Life’s Small Miracles
1
When I returned home one evening, I found Bahia lying on the couch facing the TV. She sat up and told me, hesitantly, that we needed to talk. I sat, apprehensive, as she handed me an envelope. I recognised the name of the medical lab located at the entrance of our apartment building. I reluctantly took hold of it, and she asked me to read it carefully, which I did, extremely quickly, expecting one of those catastrophes that only laboratories can cause. I read through it once and then again, but I understood nothing. I looked at her and asked, hardly able to speak, ‘What is this?’
‘Tests the doctor ordered to check my fertility,’ she explained.
‘What are the results?’
‘Can you believe that I’m as fertile as ever!’
My nerves settled, now that I knew it was not about terminal cancer. ‘And?’ I asked.
‘We can make a new baby!’
I shivered and relived in one second the hell I would have to go through, starting with the maternity ward and ending in the wilds of Kandahar.

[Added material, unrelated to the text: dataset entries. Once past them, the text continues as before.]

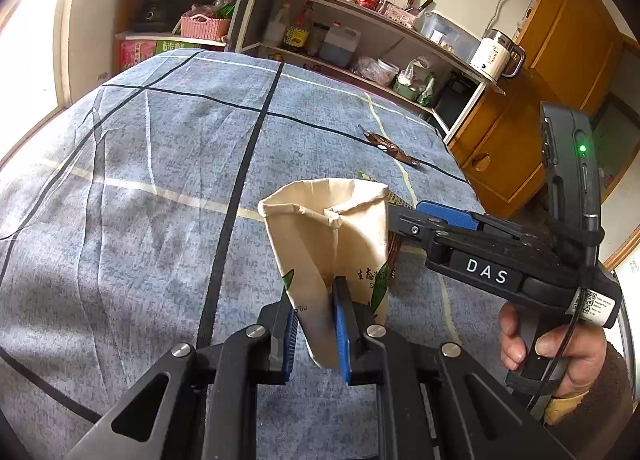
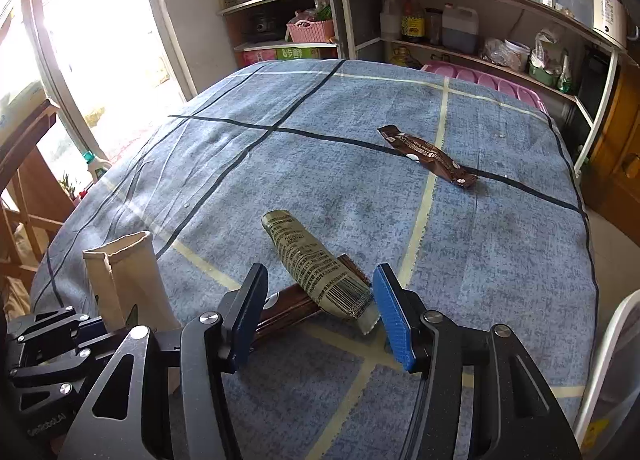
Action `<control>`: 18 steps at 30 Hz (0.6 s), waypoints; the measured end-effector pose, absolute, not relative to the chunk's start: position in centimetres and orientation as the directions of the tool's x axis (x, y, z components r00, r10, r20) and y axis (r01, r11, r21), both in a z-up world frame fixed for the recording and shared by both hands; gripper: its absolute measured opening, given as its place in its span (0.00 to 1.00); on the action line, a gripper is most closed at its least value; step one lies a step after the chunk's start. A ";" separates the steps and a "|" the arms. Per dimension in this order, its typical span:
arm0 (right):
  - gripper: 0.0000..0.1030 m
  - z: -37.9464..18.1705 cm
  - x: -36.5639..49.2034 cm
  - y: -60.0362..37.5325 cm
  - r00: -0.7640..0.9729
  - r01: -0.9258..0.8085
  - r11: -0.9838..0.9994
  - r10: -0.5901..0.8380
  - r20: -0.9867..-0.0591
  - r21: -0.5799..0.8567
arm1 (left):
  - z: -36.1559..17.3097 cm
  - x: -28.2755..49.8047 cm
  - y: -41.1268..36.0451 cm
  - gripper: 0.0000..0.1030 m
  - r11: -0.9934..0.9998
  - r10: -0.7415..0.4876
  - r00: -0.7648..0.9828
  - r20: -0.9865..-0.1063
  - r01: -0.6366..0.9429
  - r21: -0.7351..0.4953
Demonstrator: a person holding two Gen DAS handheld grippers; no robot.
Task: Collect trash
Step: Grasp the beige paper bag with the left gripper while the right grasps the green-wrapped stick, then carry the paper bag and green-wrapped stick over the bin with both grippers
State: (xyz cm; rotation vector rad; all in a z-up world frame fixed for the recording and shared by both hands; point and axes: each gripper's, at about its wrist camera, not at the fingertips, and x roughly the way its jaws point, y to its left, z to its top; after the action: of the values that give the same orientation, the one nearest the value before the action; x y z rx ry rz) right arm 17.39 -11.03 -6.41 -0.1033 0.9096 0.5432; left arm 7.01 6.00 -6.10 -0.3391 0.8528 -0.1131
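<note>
Two wrappers, an olive wrapper point(image 2: 316, 264) across a brown wrapper point(image 2: 288, 306), lie on the table point(image 2: 500, 260) between the spread jaws of the right gripper point(image 2: 320, 320): pick-up step, calling for descent and closure. Left gripper point(image 1: 318, 324) clamps the cream paper bag point(image 1: 328, 228) upright (mouth open); another brown wrapper point(image 2: 428, 154) lies farther off.

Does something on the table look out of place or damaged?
Yes. Three empty wrappers lie on the blue cloth: a green one lies across a brown one near the right claw, another brown one farther off. The paper bag in the left claw is creased.
</note>
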 end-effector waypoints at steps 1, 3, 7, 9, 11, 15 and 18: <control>0.49 -6.4 17.5 -11.2 0.490 -0.485 0.863 0.404 -0.773 0.144 | -6.1 7.1 6.0 0.16 0.940 -0.233 0.655 -0.719 -0.038 -0.339; 0.37 -6.3 17.5 -11.4 0.494 -0.477 0.866 0.405 -0.769 0.150 | -6.1 7.2 6.0 0.16 0.940 -0.234 0.655 -0.719 -0.038 -0.340; 0.22 -6.1 17.4 -11.7 0.511 -0.468 0.873 0.395 -0.763 0.138 | -5.9 7.4 5.8 0.16 0.943 -0.229 0.657 -0.718 -0.035 -0.332; 0.18 -6.1 17.4 -11.9 0.514 -0.463 0.875 0.396 -0.761 0.142 | -5.9 7.4 5.6 0.16 0.944 -0.227 0.657 -0.719 -0.034 -0.330; 0.16 -6.0 17.3 -12.2 0.520 -0.455 0.879 0.395 -0.757 0.146 | -5.8 7.5 5.6 0.16 0.945 -0.225 0.658 -0.719 -0.033 -0.326; 0.13 -5.8 17.1 -13.0 0.527 -0.436 0.885 0.398 -0.751 0.163 | -5.6 7.6 5.3 0.16 0.949 -0.217 0.660 -0.719 -0.029 -0.314; 0.13 -5.5 16.8 -13.5 0.534 -0.426 0.886 0.407 -0.741 0.180 | -5.4 7.6 5.0 0.16 0.951 -0.214 0.660 -0.720 -0.029 -0.309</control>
State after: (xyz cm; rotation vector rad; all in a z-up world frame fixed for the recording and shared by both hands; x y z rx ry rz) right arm 16.78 -13.54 -5.52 -0.0241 0.8767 0.4967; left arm 7.57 5.04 -5.35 -0.3071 0.8464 -0.1067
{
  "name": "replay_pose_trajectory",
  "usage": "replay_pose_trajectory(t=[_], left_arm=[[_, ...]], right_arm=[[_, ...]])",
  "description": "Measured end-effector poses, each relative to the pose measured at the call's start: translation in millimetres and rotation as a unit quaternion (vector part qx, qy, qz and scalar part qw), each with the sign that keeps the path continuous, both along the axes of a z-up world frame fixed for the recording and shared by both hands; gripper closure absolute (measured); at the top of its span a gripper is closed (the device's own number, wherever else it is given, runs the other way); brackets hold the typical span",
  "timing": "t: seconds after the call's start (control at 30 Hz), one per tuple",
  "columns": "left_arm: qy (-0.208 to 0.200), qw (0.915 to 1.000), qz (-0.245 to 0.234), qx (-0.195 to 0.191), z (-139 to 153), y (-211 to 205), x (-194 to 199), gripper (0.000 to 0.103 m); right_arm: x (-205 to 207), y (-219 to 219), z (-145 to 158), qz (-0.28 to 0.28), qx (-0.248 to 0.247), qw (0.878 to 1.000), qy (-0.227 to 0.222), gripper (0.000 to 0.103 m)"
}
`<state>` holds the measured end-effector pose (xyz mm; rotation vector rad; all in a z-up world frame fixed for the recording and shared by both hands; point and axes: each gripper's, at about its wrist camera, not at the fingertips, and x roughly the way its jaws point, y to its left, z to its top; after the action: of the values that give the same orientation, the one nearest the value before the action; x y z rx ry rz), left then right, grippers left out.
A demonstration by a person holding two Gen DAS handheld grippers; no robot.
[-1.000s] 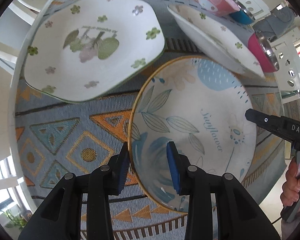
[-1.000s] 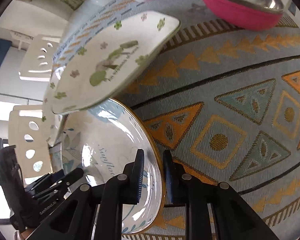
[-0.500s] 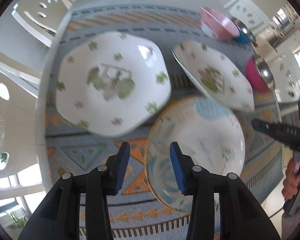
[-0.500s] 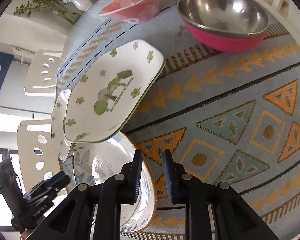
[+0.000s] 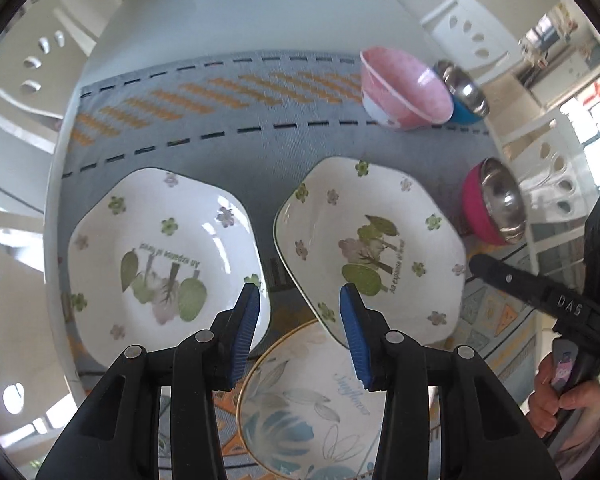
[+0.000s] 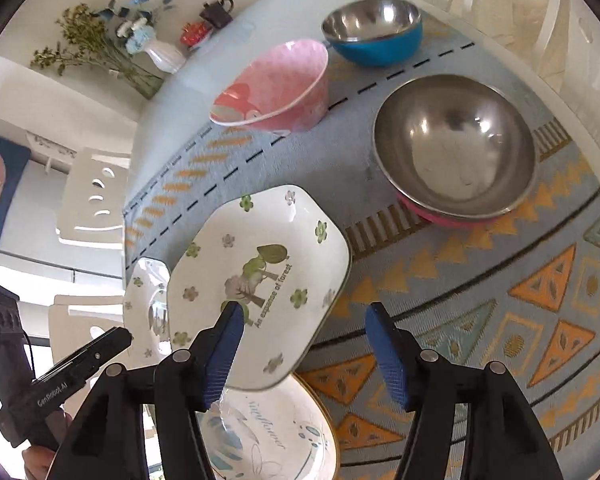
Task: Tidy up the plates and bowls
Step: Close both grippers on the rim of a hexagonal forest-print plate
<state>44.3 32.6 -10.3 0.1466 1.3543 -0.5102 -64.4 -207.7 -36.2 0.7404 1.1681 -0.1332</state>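
A round sunflower plate [image 5: 312, 412] [image 6: 272, 436] lies on the patterned cloth, close under both grippers. Two white floral plates sit beyond it, one on the left [image 5: 168, 252] [image 6: 146, 312] and one on the right [image 5: 372, 252] [image 6: 260, 280]; the right one's near edge overlaps the round plate's rim in both views. My left gripper [image 5: 300, 332] [image 6: 118, 339] is open above the gap between the floral plates, with nothing held. My right gripper [image 6: 304, 356] [image 5: 480, 267] hovers over the right floral plate's edge, its jaws opening and empty.
A pink bowl [image 6: 276, 84], a blue steel bowl [image 6: 376, 36] and a large magenta steel bowl [image 6: 456, 148] stand at the far right of the cloth [image 6: 500, 320]. A vase of flowers [image 6: 160, 54] stands at the table's far end. White chairs [image 5: 40, 68] surround the table.
Both grippers lifted and drew back from the sunflower plate. The right jaws, shut on its rim before, let go and spread wide. The left pads came off its rim and widened a little.
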Motion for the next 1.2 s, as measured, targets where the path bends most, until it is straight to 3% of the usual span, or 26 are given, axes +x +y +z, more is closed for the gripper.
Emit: replay_pose_trajectory(t=[0.43,0.93,1.2], left_arm=[[0.04,0.9987,-0.018,-0.025,-29,-11,10,0.064],[0.052,0.9977,-0.043,-0.011,-56,-28,17,0.066],[0.047,0.9979,-0.045,0.004,-66,-34,20,0.07]], right_arm=[[37,-2,-39,0.002,-0.011,0.999,0.047,0.042],[50,-3,-61,-0.001,-0.005,0.998,0.064,0.042],[51,-10,-65,0.001,-0.013,0.997,0.074,0.049]])
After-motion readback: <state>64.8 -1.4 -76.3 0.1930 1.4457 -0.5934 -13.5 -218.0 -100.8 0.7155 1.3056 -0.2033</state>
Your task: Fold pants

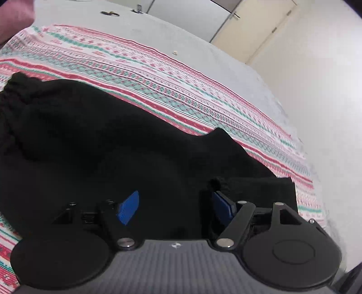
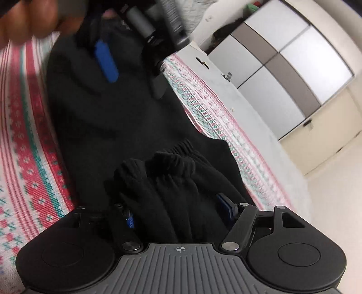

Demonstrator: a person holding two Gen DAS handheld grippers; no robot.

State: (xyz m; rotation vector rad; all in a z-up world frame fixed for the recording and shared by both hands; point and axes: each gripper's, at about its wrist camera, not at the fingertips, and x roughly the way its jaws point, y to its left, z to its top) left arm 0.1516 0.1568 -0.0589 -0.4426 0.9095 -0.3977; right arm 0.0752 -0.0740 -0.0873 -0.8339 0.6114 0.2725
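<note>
Black pants point(image 1: 90, 135) lie bunched on a red, white and teal patterned blanket point(image 1: 158, 74). My left gripper point(image 1: 175, 203) stands open low over the dark cloth, its blue pads point(image 1: 127, 209) wide apart, with a fabric edge bunched by the right one. In the right wrist view my right gripper point(image 2: 178, 212) is open around a gathered elastic band point(image 2: 172, 162) of the pants point(image 2: 101, 117); the cloth sits loosely between the fingers. Further ahead in that view the left gripper point(image 2: 132, 74) hovers over the pants, with a hand point(image 2: 34, 18) behind it.
The blanket point(image 2: 29, 147) covers a bed with a grey sheet point(image 1: 181, 29), on which lie a small dark object point(image 1: 109, 13) and a clip point(image 1: 138, 10). A grey wardrobe point(image 2: 282, 67) and cream doors point(image 1: 255, 27) stand beyond the bed. The floor lies to the right.
</note>
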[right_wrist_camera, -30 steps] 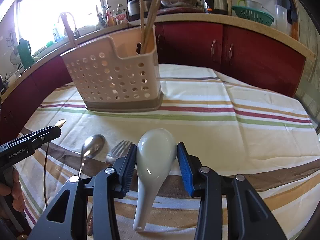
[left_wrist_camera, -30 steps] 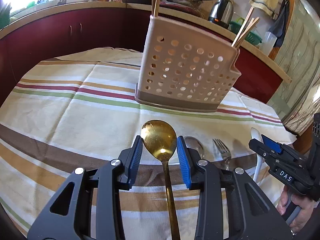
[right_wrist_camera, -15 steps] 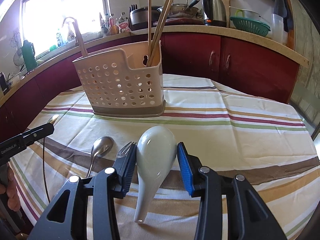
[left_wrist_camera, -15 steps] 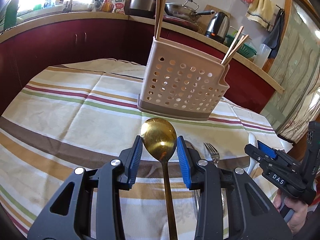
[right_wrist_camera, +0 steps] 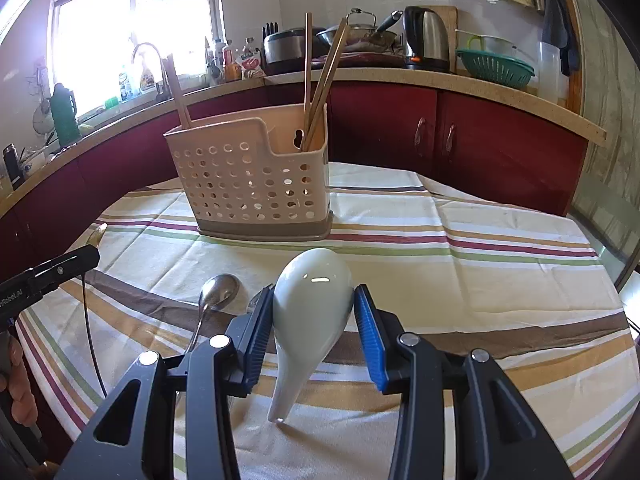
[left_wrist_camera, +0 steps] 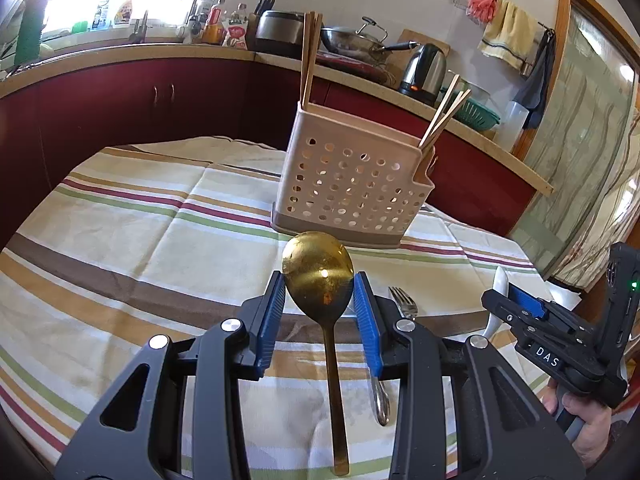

I got up, nervous, and said decisively and unequivocally, ‘That will never happen.’
For almost four weeks we hardly talked to each other, and then only about simple day-to-day matters. I would spend the whole day out of the house and when I returned in the evening, I went directly to the TV set. I avoided the slightest physical contact with my wife lest she use it as a way to achieve her foolish plan. Fatima visited us every now and then, telling us about her imminent transfer to Madrid, where she had been assigned by her news agency. Her visits lightened the tense atmosphere at home.
One day I told Bahia, for no special reason, that I was grateful to her for having discussed with me the issue of a new baby. She could have obtained what she wanted without my knowledge, though we had not had sex for years. She explained that she had thought about it, but did not consider it an elegant way to resume our relationship, and somewhat demeaning to both of us. I assured her that I understood her longing to have a child, but she had to understand that the matter terrified me. It wasn’t a disagreement that could be resolved, but rather something impossible to overcome.